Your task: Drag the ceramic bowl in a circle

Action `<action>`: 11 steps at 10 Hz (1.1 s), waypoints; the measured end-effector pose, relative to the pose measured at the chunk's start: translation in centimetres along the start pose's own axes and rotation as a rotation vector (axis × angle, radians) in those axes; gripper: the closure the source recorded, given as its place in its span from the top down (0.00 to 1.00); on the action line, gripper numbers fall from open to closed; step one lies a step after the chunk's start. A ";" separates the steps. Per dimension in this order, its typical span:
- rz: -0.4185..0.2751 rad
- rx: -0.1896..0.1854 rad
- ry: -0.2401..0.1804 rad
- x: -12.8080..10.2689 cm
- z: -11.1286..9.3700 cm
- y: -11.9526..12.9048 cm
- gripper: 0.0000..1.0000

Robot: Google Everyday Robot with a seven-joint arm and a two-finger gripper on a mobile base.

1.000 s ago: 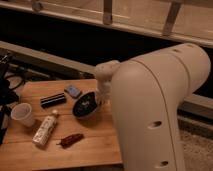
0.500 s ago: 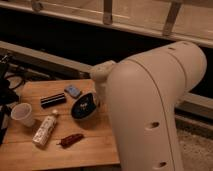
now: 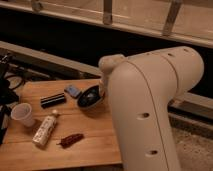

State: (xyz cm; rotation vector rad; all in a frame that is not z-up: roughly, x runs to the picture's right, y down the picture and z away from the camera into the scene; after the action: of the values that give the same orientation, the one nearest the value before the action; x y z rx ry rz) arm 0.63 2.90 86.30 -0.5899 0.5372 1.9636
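Jaws cannot be read: whether they are spread or closed does not show where the gripper comes down at the right rim of the ceramic bowl, just below the pale wrist of the arm. The bowl sits on the wooden table near its far edge, tilted, with its dark inside facing the camera. Compared with half a second ago, the bowl lies a little farther back and to the right, and the arm's upper joint has risen and swung right with it. Everything else has kept its place: the small blue object just left of the bowl, the black bar, the white cup, the white bottle and the reddish-brown piece.
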 end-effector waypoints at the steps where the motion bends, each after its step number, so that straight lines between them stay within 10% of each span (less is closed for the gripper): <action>1: 0.032 -0.014 -0.018 -2.0 -0.6 0.0 0.00; 6: 0.230 -0.022 -0.053 -5.1 -2.5 -6.2 0.00; 11: 0.179 0.007 -0.040 -2.3 -3.1 -9.5 0.00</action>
State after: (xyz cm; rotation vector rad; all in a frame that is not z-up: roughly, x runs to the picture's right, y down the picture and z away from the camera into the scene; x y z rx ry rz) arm 10.62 3.46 84.13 -0.5113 0.5884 2.1369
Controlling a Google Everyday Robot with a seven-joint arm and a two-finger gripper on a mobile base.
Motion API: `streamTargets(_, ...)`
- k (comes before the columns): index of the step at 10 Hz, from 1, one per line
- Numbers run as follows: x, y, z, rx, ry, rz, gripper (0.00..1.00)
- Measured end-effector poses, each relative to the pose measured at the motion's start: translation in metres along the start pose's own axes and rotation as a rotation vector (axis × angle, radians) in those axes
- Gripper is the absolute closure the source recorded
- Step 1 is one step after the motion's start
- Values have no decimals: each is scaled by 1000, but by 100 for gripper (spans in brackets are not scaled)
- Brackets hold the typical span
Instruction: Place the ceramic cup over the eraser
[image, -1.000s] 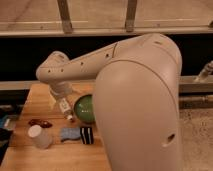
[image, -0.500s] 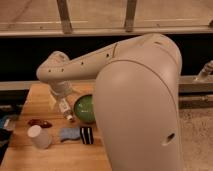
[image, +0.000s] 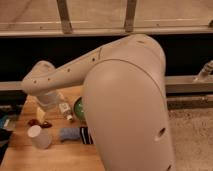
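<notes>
The ceramic cup (image: 39, 136), a smooth white cylinder, sits near the empty, wide-spread gripper (image: 48, 103).

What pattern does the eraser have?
The eraser is dark with white stripes, camera view. The end effector hangs beside the green bowl.

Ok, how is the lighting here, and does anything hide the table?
Camera view: dim, warm light, no harsh glare; the robot's pale arm shell fills the middle, hiding part of the wooden table; the gripper hangs over its far left, beyond the small white ceramic cup.
</notes>
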Motion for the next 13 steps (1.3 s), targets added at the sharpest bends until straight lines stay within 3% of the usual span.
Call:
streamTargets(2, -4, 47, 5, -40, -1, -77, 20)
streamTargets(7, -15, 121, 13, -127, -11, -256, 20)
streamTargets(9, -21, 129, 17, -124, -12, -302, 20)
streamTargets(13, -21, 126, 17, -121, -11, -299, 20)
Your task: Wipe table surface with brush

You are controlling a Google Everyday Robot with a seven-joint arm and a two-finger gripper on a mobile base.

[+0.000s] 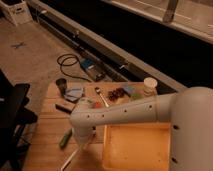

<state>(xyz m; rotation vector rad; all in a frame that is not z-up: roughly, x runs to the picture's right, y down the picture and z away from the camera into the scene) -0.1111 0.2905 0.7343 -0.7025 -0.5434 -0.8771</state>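
Note:
The table surface (pixel 47 150) is a light-brown plank top in the lower half of the camera view. The brush (pixel 72 157) is a thin pale stick lying slanted near the table's front left, its upper end running under my wrist. My white arm reaches in from the right across the table and bends down at the left. My gripper (pixel 83 139) hangs over the brush's upper end, just right of a green curved item (pixel 65 138). The arm hides where the gripper meets the brush.
A yellow tray (pixel 136 150) fills the table's front right. At the back stand a dark cup (pixel 61 85), a blue item (pixel 75 92), a dark block (pixel 63 106), a spoon (pixel 100 95), a dish of dark pieces (pixel 117 93) and a white jar (pixel 149 85). A black chair (pixel 12 115) stands left.

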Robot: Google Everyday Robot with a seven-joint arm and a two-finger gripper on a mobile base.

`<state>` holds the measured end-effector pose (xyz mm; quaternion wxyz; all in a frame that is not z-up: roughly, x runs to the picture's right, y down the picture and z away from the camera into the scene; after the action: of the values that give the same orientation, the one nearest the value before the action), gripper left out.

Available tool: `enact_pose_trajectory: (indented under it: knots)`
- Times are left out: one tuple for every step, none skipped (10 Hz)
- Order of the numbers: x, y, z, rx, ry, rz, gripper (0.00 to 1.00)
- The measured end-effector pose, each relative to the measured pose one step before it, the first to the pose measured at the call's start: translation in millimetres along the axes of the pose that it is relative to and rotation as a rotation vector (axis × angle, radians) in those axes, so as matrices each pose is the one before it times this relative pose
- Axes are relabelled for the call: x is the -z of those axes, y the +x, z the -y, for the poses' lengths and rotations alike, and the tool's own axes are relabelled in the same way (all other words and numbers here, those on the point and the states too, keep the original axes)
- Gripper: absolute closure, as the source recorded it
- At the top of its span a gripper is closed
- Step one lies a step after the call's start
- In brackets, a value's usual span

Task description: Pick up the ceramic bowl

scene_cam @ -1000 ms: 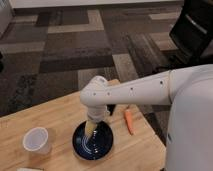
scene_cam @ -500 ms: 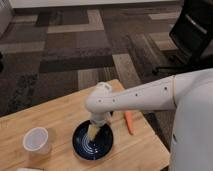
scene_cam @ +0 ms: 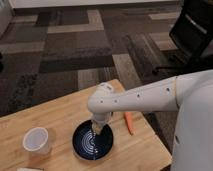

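The ceramic bowl (scene_cam: 91, 143) is round, shallow and glossy dark navy, with light reflections inside. It sits on the wooden table (scene_cam: 60, 115) near the front edge. My white arm reaches in from the right and bends down over it. My gripper (scene_cam: 97, 128) points down into the bowl's upper right part, at or just above its inner surface. The arm's wrist hides the top of the gripper.
A white cup (scene_cam: 36, 141) stands on the table left of the bowl. An orange carrot (scene_cam: 129, 122) lies just right of the bowl. A black office chair (scene_cam: 192, 32) stands at the far right on patterned carpet.
The arm has shifted slightly and the gripper has come lower into the bowl. The bowl, cup and carrot have not moved.
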<state>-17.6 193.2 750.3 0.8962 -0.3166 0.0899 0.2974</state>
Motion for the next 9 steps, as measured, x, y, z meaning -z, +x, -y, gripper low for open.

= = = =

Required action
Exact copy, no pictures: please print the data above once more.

Exercise output
Your task: Drag the ceramic bowl in a circle

Action `<action>`: 11 steps at 10 Hz (1.1 s), waypoints; the measured end-effector pose, relative to the pose measured at the chunk's start: translation in centimetres along the start pose's own axes and rotation as a rotation vector (axis × angle, radians) in those axes; gripper: the closure the source recorded, given as its place in its span from the top down (0.00 to 1.00); on the action line, gripper numbers fall from open to closed; step one lies a step after the chunk's start. A ";" separates the steps. Per dimension in this order, its typical span:
- rz: -0.4185..0.2751 rad
- rx: -0.1896..0.1854 rad
- ry: -0.2401..0.1804 rad
- x: -12.8080..10.2689 cm
- z: -11.1286..9.3700 cm
- y: -11.9526..12.9048 cm
- gripper: 0.0000..1.0000

Robot: Google Everyday Robot with a seven-joint arm and a two-finger gripper on a mobile base.

1.000 s ago: 
0.500 s ago: 
now: 

State: (xyz cm; rotation vector rad; all in a frame that is not z-up: roughly, x runs to the picture's right, y down the picture and z away from the camera into the scene; after the action: of the values that give the same orientation, the one nearest the value before the action; x y z rx ry rz) arm 0.63 2.90 86.30 -0.5899 0.5372 1.9636
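Jaws cannot be read: whether they are spread or closed does not show where the gripper comes down at the right rim of the ceramic bowl, just below the pale wrist of the arm. The bowl sits on the wooden table near its far edge, tilted, with its dark inside facing the camera. Compared with half a second ago, the bowl lies a little farther back and to the right, and the arm's upper joint has risen and swung right with it. Everything else has kept its place: the small blue object just left of the bowl, the black bar, the white cup, the white bottle and the reddish-brown piece.
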 end-effector waypoints at the steps where the motion bends, each after its step number, so that straight lines between them stay within 10% of each span (less is closed for the gripper): <action>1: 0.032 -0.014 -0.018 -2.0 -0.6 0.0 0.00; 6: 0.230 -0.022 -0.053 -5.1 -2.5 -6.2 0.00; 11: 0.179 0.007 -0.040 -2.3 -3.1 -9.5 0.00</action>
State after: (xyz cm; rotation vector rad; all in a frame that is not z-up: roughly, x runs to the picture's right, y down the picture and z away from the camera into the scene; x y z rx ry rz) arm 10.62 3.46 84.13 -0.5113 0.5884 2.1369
Controlling a Google Everyday Robot with a seven-joint arm and a two-finger gripper on a mobile base.
Motion API: `streamTargets(_, ...)`
- k (comes before the columns): index of the step at 10 Hz, from 1, one per line
- Numbers run as follows: x, y, z, rx, ry, rz, gripper (0.00..1.00)
- Measured end-effector poses, each relative to the pose measured at the motion's start: translation in metres along the start pose's own axes and rotation as a rotation vector (axis × angle, radians) in those axes
- Gripper is the absolute closure the source recorded
- Step 1 is one step after the motion's start
- Values have no decimals: each is scaled by 1000, but by 100 for gripper (spans in brackets are not scaled)
- Brackets hold the typical span
Instruction: Place the ceramic cup over the eraser
[image, -1.000s] 
[image, -0.500s] 
[image, +0.000s] 
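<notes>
The ceramic cup (image: 39, 136), a smooth white cylinder, sits near the empty, wide-spread gripper (image: 48, 103).

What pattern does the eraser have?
The eraser is dark with white stripes, camera view. The end effector hangs beside the green bowl.

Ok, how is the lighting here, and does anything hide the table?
Camera view: dim, warm light, no harsh glare; the robot's pale arm shell fills the middle, hiding part of the wooden table; the gripper hangs over its far left, beyond the small white ceramic cup.
</notes>
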Motion for the next 13 steps (1.3 s), targets added at the sharpest bends until straight lines stay within 3% of the usual span.
Call:
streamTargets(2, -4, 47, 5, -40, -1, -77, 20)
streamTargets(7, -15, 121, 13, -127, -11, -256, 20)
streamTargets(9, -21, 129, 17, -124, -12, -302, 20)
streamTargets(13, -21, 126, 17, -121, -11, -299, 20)
Your task: Wipe table surface with brush

You are controlling a Google Everyday Robot with a seven-joint arm and a two-finger gripper on a mobile base.

[+0.000s] 

<state>(xyz m; rotation vector rad; all in a frame that is not z-up: roughly, x runs to the picture's right, y down the picture and z away from the camera into the scene) -0.1111 0.2905 0.7343 -0.7025 -0.5434 -0.8771</state>
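Note:
The table surface (pixel 47 150) is a light-brown plank top in the lower half of the camera view. The brush (pixel 72 157) is a thin pale stick lying slanted near the table's front left, its upper end running under my wrist. My white arm reaches in from the right across the table and bends down at the left. My gripper (pixel 83 139) hangs over the brush's upper end, just right of a green curved item (pixel 65 138). The arm hides where the gripper meets the brush.
A yellow tray (pixel 136 150) fills the table's front right. At the back stand a dark cup (pixel 61 85), a blue item (pixel 75 92), a dark block (pixel 63 106), a spoon (pixel 100 95), a dish of dark pieces (pixel 117 93) and a white jar (pixel 149 85). A black chair (pixel 12 115) stands left.
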
Robot: Google Everyday Robot with a seven-joint arm and a two-finger gripper on a mobile base.

`<state>` holds the measured end-effector pose (xyz mm; quaternion wxyz; all in a frame that is not z-up: roughly, x runs to the picture's right, y down the picture and z away from the camera into the scene; after the action: of the values that give the same orientation, the one nearest the value before the action), gripper left out.

Available tool: `enact_pose_trajectory: (indented under it: knots)`
- Times are left out: one tuple for every step, none skipped (10 Hz)
- Order of the numbers: x, y, z, rx, ry, rz, gripper (0.00 to 1.00)
- The measured end-effector pose, each relative to the measured pose one step before it, the first to the pose measured at the call's start: translation in millimetres along the axes of the pose that it is relative to and rotation as a rotation vector (axis × angle, radians) in those axes, so as matrices each pose is the one before it times this relative pose
- Axes are relabelled for the call: x is the -z of those axes, y the +x, z the -y, for the poses' lengths and rotations alike, and the tool's own axes are relabelled in the same way (all other words and numbers here, those on the point and the states too, keep the original axes)
- Gripper: absolute closure, as the source recorded it
- At the top of its span a gripper is closed
- Step one lies a step after the call's start
- In brackets, a value's usual span

Task description: Pick up the ceramic bowl

scene_cam @ -1000 ms: 
scene_cam @ -500 ms: 
scene_cam @ +0 ms: 

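The ceramic bowl (scene_cam: 91, 143) is round, shallow and glossy dark navy, with light reflections inside. It sits on the wooden table (scene_cam: 60, 115) near the front edge. My white arm reaches in from the right and bends down over it. My gripper (scene_cam: 97, 128) points down into the bowl's upper right part, at or just above its inner surface. The arm's wrist hides the top of the gripper.
A white cup (scene_cam: 36, 141) stands on the table left of the bowl. An orange carrot (scene_cam: 129, 122) lies just right of the bowl. A black office chair (scene_cam: 192, 32) stands at the far right on patterned carpet.
The arm has shifted slightly and the gripper has come lower into the bowl. The bowl, cup and carrot have not moved.
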<state>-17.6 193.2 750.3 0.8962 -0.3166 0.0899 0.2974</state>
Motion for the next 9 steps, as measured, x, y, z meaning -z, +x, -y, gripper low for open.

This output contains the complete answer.